GENEL KURUL KONUŞMASI
Konu: Türkiye Cumhuriyeti Hükümeti ile Kuzey Kıbrıs Türk Cumhuriyeti Hükümeti Arasında Ulusal Sürücü Belgelerinin/Sürüş Ehliyetlerinin Karşılıklı Olarak Tanınması ve Değişimi Anlaşmasında Değişiklik Yapılmasına Dair Anlaşmanın Onaylanmasının Uygun Bulunduğuna Dair Kanun Teklifi münasebetiyle
Yasama Yılı:1
Birleşim:11
Tarih:05.07.2023

TURHAN ÇÖMEZ (Balıkesir) - Sayın Başkan, değerli milletvekilleri; Türkiye ile AB arasında 2013 yılında Geri Kabul Anlaşması imzalandı. Buna göre, Türkiye üzerinden AB ülkelerine yasa dışı yollardan ulaşan üçüncü ülke vatandaşları Türkiye'ye iade edilecekti. Bunu sempatik hâle getirmek için de yanına Vize Serbestisi Diyaloğu Mutabakat Metni eklendi yani Türk vatandaşlarının vize almadan AB'ye seyahat edebilmelerinin yolu açılmıştı; tabii, bu gerçekleşmedi. Vizesiz seyahati bırakın, vize almak bile imkânsız hâle geldi ancak Geri Kabul Anlaşması gayet güzel uygulamaya kondu. Bu tarihten itibaren Türkiye AB'nin güvenliğini sağlayan bir açık hava kampına döndü, milyonlarca mülteci akın akın Türkiye'ye gelmeye başladı ve biz tam sayıyı bugün bilemiyoruz ancak Sağlık Bakanı Sayın Koca'nın verdiği resmî rakamlardan Suriyelilere 97 milyon poliklinik, 2,6 milyon ameliyat hizmeti verildiğini ve 754 bin Suriyeli bebeğin de dünyaya geldiğini öğreniyoruz. Bunları kabaca analiz ettiğimizde, Suriyeli mülteci sayısının 10 milyonun üzerinde olduğunu tahmin etmek zor değil.

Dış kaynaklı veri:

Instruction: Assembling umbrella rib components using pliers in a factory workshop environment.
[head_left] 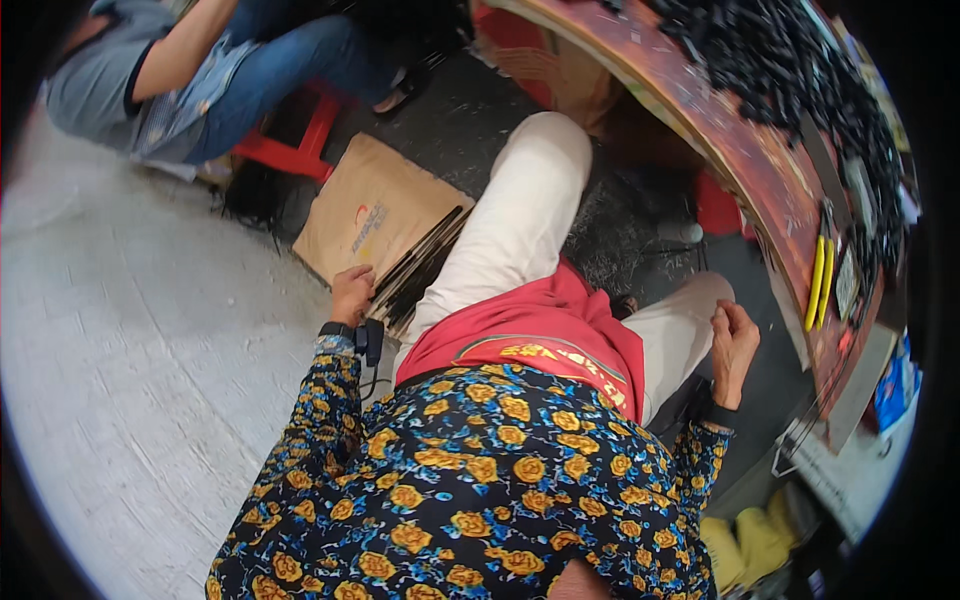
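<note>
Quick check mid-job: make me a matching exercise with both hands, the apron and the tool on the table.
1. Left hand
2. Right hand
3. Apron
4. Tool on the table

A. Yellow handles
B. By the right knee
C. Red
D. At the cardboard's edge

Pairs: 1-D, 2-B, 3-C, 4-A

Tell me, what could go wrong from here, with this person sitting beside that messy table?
The yellow-handled pliers lie near the edge of the table, so a bump might knock them off. The big heap of loose black pieces could spill if jostled. The left hand is right by the edge of the cardboard stack; it might shift the cardboard or scrape a finger.
</note>
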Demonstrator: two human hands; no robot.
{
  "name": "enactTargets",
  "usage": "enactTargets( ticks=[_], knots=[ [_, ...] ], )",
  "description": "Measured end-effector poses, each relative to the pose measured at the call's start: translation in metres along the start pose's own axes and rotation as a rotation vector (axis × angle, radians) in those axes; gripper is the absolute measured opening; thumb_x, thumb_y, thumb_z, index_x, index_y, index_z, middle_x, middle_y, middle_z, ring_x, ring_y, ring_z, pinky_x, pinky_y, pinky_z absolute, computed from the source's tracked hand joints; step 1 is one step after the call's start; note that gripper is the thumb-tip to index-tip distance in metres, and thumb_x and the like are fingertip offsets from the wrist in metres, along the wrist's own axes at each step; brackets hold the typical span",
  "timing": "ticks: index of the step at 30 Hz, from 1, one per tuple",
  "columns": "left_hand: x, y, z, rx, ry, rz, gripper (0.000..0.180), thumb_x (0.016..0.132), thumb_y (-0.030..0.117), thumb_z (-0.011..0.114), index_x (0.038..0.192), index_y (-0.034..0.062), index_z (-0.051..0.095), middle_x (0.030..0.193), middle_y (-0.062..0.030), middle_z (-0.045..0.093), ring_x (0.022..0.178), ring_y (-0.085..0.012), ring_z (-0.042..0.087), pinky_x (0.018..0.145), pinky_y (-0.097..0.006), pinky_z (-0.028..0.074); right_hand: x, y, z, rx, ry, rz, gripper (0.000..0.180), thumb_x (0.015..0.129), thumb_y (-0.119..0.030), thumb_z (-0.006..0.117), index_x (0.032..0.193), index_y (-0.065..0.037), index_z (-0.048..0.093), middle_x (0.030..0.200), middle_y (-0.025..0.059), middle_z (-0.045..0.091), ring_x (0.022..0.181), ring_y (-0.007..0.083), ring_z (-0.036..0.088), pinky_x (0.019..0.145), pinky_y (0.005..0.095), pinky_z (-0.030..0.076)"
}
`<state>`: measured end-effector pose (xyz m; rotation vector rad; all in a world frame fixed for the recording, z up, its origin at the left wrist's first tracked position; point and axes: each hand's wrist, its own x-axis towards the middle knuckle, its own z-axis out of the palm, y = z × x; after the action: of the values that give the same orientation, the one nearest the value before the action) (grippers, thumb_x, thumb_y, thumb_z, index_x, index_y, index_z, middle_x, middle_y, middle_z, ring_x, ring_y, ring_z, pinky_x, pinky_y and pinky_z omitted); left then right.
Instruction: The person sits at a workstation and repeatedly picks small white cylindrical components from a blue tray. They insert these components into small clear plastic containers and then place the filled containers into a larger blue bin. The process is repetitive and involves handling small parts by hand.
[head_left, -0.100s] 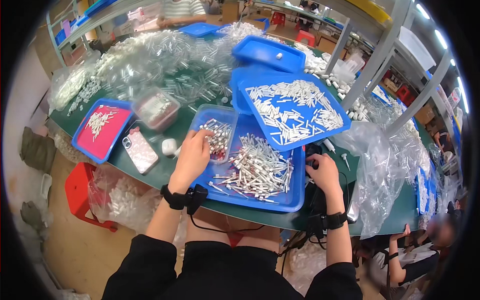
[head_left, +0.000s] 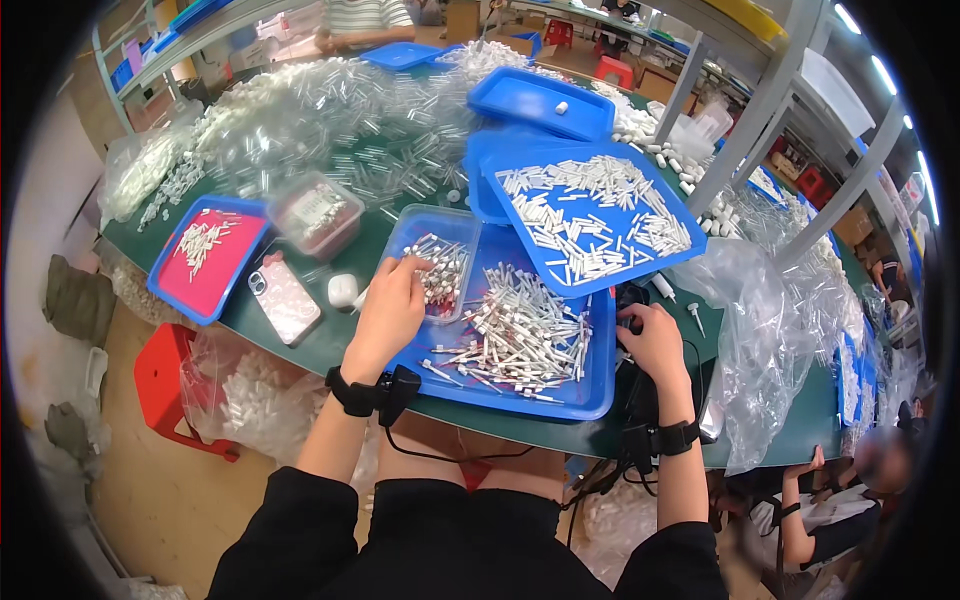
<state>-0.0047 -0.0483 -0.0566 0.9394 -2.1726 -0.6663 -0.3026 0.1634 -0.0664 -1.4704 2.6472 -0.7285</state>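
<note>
Clear plastic forms the small box at the left side of the blue tray, and the left hand bends its fingers over the short sticks inside; whether it pinches one cannot be told. Just beyond the blue tray's right edge, the right hand is partly curled beside a dark object, its hold also unclear. Loose white sticks heap across the middle of the blue tray. Catching the box's low rim with the left wrist could tip its sticks into that heap; a bump to the upper tray, overhanging the blue tray's far right corner, could spill white tubes. That overhang limits lifting room. The tabletop's front edge runs close before the blue tray; left of it, green tabletop shows around a phone.
</note>
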Motion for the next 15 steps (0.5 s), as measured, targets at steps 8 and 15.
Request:
enactTargets(
  ticks=[8,15],
  knots=[
    [0.020,-0.023,-0.026,0.027,0.165,-0.059,0.026,0.089,0.021,0.065,0.104,0.0003,0.068,0.102,-0.0186,0.067,0.096,-0.0318,0.064,0.083,-0.039,0.049,-0.015,-0.008,-0.021,0.003,0.206,0.086,0.017,0.080,-0.020,0.071,0.095,-0.011,0.072,0.085,0.0113,0.061,0.085,0.0324,0.062,0.074,0.0433,0.050],
    [0.090,-0.218,-0.106,0.015,0.188,-0.825,0.050,0.089,0.049,0.064,0.092,-0.0015,0.064,0.063,-0.0042,0.058,0.051,-0.0182,0.054,0.046,-0.035,0.044,-0.060,-0.012,-0.047,0.255,0.318,-0.023,0.017,0.084,-0.016,0.072,0.099,-0.010,0.071,0.092,0.0103,0.063,0.078,0.0261,0.063,0.068,0.0347,0.051]
  ],
)
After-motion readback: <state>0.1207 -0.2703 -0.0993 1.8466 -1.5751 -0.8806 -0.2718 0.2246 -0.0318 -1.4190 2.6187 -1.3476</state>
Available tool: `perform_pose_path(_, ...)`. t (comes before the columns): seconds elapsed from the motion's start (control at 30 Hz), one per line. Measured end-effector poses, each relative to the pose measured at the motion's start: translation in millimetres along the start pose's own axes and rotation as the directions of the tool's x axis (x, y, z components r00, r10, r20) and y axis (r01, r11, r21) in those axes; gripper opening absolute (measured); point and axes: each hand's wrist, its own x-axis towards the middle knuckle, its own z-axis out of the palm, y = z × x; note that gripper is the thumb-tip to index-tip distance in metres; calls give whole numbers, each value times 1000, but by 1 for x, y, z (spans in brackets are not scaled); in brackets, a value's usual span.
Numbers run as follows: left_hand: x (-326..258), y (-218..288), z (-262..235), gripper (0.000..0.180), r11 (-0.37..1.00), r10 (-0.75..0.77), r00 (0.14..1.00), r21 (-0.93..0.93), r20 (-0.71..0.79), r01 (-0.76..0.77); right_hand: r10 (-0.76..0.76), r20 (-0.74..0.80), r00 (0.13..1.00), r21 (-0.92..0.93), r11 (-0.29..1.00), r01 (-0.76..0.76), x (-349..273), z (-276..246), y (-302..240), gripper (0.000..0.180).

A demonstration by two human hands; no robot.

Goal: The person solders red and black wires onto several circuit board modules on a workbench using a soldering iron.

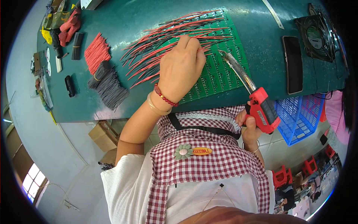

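Observation:
A large green circuit board panel (218,80) lies on the table, with many rows of small parts. Red and black wires (149,56) stick out from it toward the left in several rows. My left hand (182,61) is over the panel with its fingers pinched, and a red wire end shows at the fingertips. My right hand (250,127) grips the handle of a red and black soldering gun (263,108). The gun's metal tip points up and left, above the panel near my left fingertips; whether it touches the board I cannot tell.
To the left lie a bundle of red wires (97,53) and a bundle of black wires (108,87). A phone (293,65) and a black fan (317,37) are at the right. A blue plastic basket (298,117) stands below the table's right edge.

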Motion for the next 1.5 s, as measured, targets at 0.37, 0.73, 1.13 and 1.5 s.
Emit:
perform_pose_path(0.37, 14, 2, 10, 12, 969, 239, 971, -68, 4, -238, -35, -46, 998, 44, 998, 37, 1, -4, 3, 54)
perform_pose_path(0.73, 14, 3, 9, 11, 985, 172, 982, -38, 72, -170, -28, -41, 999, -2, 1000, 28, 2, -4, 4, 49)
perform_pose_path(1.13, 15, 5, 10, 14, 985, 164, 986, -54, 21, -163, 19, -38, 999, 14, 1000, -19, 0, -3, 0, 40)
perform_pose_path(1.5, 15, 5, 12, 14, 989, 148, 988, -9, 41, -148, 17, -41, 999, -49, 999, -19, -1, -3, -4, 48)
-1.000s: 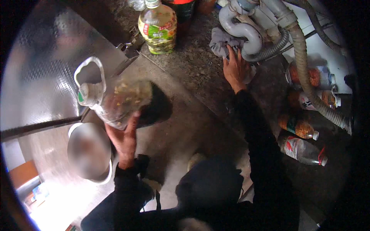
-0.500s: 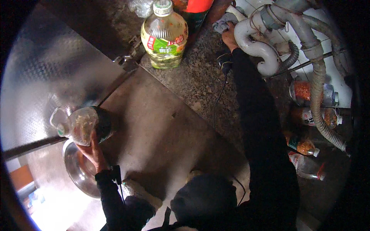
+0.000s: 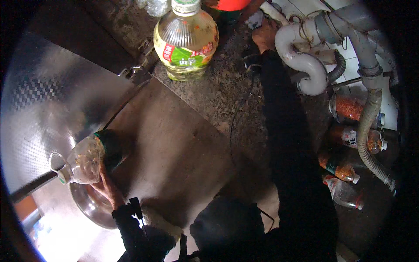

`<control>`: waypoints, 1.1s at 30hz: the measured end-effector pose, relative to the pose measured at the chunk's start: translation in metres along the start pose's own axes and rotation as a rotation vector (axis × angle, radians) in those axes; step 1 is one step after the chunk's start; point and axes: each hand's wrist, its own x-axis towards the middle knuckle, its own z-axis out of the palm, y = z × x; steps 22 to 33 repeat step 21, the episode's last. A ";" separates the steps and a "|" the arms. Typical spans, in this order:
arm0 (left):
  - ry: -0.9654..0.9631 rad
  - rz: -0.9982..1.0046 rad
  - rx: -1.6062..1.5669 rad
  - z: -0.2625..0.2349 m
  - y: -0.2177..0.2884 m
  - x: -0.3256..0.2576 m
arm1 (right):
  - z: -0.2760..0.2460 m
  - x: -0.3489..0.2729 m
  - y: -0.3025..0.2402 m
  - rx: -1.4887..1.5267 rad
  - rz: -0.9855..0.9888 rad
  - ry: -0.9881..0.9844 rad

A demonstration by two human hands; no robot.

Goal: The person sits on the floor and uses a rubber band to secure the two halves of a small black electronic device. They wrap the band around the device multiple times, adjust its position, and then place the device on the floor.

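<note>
My left hand point(image 3: 109, 187) grips a large clear plastic bottle point(image 3: 85, 163) from beneath. The bottle tilts toward the left, its capped end lower left and its green-labelled base upper right; yellowish bits show inside. Far off at the upper right, my right hand point(image 3: 265, 35) curls beside a crumpled grey object point(image 3: 254, 19) next to the white drain pipe. Its fingertips are partly hidden, so what they hold is unclear. Between the hands, an oil jug point(image 3: 185, 48) with a green and red label stands on the dark stone surface.
A metal basin point(image 3: 89, 207) sits on the floor below the left bottle. White drain pipes point(image 3: 305, 65) and a ribbed hose point(image 3: 366, 142) hang at the right. Several bottles lie there, including a clear one point(image 3: 345, 192). A metal door point(image 3: 56, 96) stands open at left.
My left hand and its bottle have shifted slightly down, and the capped end has tipped lower. The jug and pipes appear shifted in the view. My right hand stays beside the pipe.
</note>
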 end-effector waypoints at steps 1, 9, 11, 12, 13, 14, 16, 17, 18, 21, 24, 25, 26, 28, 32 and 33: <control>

Nisan 2021'de ABD Başkanı Biden Afganistan'daki askerlerini geri çekeceğini duyurdu ancak ABD askerleriyle birlikte çalışan Afganlı milislerin ne olacağı konusuna açıklık getirmedi; buna dair bilgiyi daha sonra ABD Dışişleri Bakanlığından, yapılan toplantı kayıtlarından öğreniyoruz. Bunlar için en uygun ülke Türkiye'ydi ve bir süre sonra genç Afganlı erkeklerin kafileler hâlinde Afganistan'dan Belucistan'a, oradan İran'a ve doğu sınırımızdan da ülkemize geldiklerine tanık olduk. Eş zamanlı olarak da Türkiye'de metamfetamin kullanıldığının ise patladığına tanık oluyoruz. Metamfetamin ülkemizde ne yazık ki çok kullanılan bir uyuşturucu ve "efedra" denilen bir bitkiden üretiliyor. Efedra bitkisi ise Afganistan'da mebzul miktarda var ve pek çok Afganlı aile evlerinde oluşturdukları atölyelerde bu bitkiden uyuşturucu imal ediyorlar. Dolayısıyla, on binlerce genç ve askerî eğitimli Afganlı erkeğin sırtlarındaki çantaların boş olmadığını tahmin etmek çok zor değil. Ne yazık ki AKP iktidarının akıl almaz aymazlığı nedeniyle Türkiye'nin doğu ve güney sınırı yolgeçen hanına dönmüş ve ülkemiz milyonlarca mülteci tarafından işgal edilmiştir.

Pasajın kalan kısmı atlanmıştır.